This week I’m in Guatemala with the relief organization World Vision, witnessing and reporting on all the incredible work they are doing here. This is the first in a series of posts I’ll be sharing each day about my experiences. I hope you find them interesting, but more importantly I hope in some small way they inspire you to act.
I went to church in Guatemala yesterday.
Not literally, but in a way that was more real than anything I’ve experienced at a “real” church in a long time.
The day began as so many church services do begin – with the singing of our faith.
In a small house down a dirt road in an out of the way village nestled among the hills of Guatemala we gathered to hear a young woman serenade us with an impromptu cello concert. She warmed up by playing parts from a handful of classical pieces, but was soon joined by her sister on the flute and together they led us in worship.
The hymns they chose have always had a powerful tug on my heart, but never so much as they did hearing them there, cloistered behind the walls of poverty.
Through many dangers, toils, and snares I have already come.
This is my story, this is my song.
As bow met string and breath met flute for the final note I realized that I’ll probably never be able to sing those songs in quite the same way again.

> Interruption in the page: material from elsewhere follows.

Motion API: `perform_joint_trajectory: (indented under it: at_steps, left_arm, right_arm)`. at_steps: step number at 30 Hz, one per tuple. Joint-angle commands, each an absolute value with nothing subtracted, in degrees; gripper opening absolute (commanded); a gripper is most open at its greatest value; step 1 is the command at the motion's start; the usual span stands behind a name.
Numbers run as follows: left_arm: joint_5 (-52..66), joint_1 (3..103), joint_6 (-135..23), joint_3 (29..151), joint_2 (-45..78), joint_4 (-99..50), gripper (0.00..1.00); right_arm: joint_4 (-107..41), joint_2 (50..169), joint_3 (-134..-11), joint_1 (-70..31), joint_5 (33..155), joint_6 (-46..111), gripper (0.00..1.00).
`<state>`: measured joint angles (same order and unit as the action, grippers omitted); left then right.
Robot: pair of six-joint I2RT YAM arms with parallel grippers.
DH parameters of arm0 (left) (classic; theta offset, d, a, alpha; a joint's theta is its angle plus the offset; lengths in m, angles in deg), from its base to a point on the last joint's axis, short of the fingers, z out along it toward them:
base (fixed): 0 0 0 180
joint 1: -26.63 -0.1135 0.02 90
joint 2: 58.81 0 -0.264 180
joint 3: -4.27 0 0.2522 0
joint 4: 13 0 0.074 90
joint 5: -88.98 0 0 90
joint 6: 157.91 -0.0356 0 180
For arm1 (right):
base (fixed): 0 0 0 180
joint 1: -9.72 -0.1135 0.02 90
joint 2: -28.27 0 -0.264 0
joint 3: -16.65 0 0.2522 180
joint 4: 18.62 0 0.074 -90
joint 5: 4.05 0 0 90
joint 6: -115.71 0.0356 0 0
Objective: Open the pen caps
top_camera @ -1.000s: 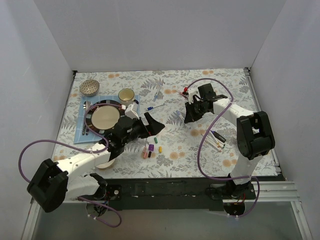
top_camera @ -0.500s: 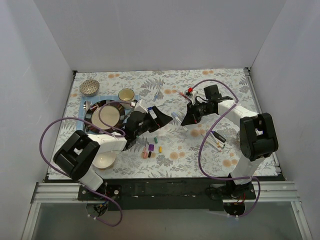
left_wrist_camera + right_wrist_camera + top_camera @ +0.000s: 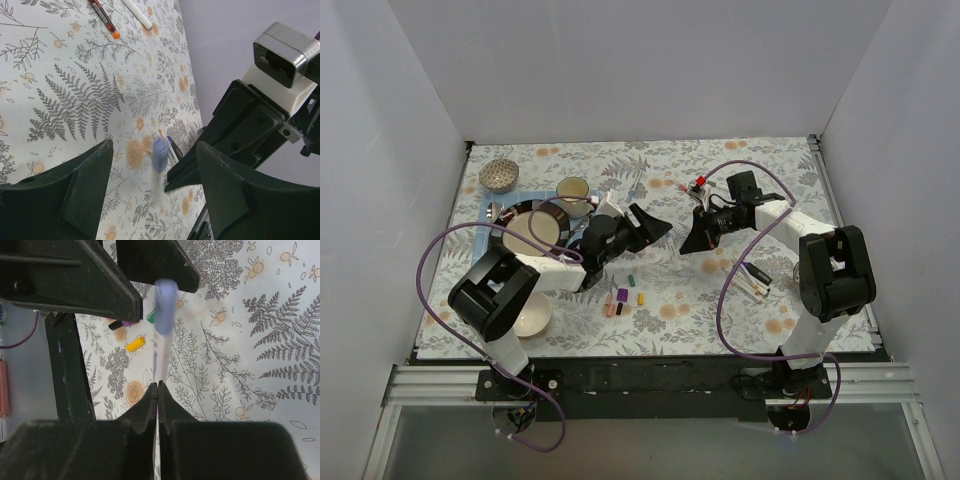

I haven’t wandered the infinite depths of God’s grace like they have and seen the abundant storehouses of mercy from which God pours out hope and healing to the lost, the least, and the dying.
I will continue to sing about amazing grace and blessed assurance for as long as I live, but whenever those words cross my lips in the future it will come with a bitter reminder of how little I understand either.
As it turned out, our worship leader was also our preacher.
She told us the story of her life, about how being part of World Vision’s child sponsorship program had changed her life and saved her from a brush with death, how it introduced her to the world of music and inspired her to become a music teacher so she could “put music in the lives of others.”
She had come from nothing and had little, but the music she did have she wanted to give away to others as a gift of hope and healing and opportunity for a better life.
This was her story, this was her song.
After her homily ended, we traveled to another home down the road and up a hill about a quarter mile away.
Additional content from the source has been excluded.